IP Australia annual report (24 April 2020)
IP Australia has released its annual intellectual property report about intellectual property activity during 2019.
The report is something of an indicator of the type of economic activity in the country. As well as statistics about the number of patents, trade marks and designs filed during the year, this year’s theme is “Digital Economy”, and throughout the report are comments on IP trends in this sector. The report concludes that Australia’s recent performance for information and communication technologies (ICT) is “middle of the road” for ICT-intensity (based on the ICT percentage of total patents / trade marks) compared to other countries, and the digital economy does not appear to be a focus of Australian-resident industrial IP rights. If Australia wants to be a leader in this sector, according to the report there is room for improvement.
Quickly looking at some of the raw patent statistics: 91% of the 27,121 applications for Australian standard patents in 2019 were made by non-residents, consistent with the previous year. The total number of applications was slightly lower than 2018, the busiest year on record. Of these, 17,010 applications were examined and granted. Looking at where new technology comes from, the top five countries of origin for patent applications were the USA (13,125 – 48%), Australia (2,637 – nearly 10%), China (1,832 – 6.7%), Japan (1,573 – 5.7%) and Germany (1,311 – 4.8%), for a combined total of 20,478 or 75%. For classes of technology, medical technology had the highest number of applications with 3,665, then pharmaceuticals with 2695 and biotechnology with 1,822, then civil engineering with 1,690.

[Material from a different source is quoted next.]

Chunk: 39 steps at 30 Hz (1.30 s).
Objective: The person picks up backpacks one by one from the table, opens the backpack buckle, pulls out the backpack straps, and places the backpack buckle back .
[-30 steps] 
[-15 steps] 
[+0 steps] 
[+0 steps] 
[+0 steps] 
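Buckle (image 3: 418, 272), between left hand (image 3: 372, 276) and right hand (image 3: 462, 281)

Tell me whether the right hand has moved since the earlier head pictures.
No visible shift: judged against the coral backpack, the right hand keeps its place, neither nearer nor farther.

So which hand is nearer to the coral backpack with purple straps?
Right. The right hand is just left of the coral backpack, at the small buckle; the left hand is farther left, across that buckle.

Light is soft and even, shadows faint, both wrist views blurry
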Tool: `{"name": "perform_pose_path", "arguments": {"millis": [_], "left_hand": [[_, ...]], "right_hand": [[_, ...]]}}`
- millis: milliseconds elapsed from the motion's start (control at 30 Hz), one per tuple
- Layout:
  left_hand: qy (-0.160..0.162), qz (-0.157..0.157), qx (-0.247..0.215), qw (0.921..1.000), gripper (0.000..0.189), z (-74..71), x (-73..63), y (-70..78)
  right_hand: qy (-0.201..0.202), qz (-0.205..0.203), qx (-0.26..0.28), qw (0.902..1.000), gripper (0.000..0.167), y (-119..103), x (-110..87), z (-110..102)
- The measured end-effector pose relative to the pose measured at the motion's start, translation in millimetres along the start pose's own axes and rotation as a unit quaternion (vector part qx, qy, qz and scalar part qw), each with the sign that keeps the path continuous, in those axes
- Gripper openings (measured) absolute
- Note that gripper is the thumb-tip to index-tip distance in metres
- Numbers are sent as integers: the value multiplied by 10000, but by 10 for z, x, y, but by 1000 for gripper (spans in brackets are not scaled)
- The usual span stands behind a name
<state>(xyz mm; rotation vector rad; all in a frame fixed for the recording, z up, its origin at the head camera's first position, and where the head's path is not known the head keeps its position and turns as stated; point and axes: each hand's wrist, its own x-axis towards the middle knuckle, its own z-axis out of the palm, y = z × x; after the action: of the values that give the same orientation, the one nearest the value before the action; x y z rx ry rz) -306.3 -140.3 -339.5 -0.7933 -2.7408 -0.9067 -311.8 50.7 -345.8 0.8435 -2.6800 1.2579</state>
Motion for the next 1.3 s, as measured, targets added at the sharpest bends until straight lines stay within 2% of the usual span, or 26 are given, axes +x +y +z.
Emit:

And some of the raw trade mark statistics: There were 75,622 applications in 2019, 5% down on record levels of 2018. 44,176 of these (58%) were filed by Australian residents. The largest overseas filing country was the USA (9,153 – 12%), then China (4,998 – 6.6%), UK (2,332 – 3%) and Germany (1,904 – 2.5%). The top classes for trade mark applications were technological and electrical apparatus (13,844), advertising (13,515), education, training and education (10,801), scientific and technological services (9,214) and clothing and footwear (6,558).
There are also sections of the report looking at deigns and plant breeder rights. The report does not discuss copyright, as it is not a registered right administered by IP Australia.
What impact from this year’s coronavirus crisis will next year’s report show?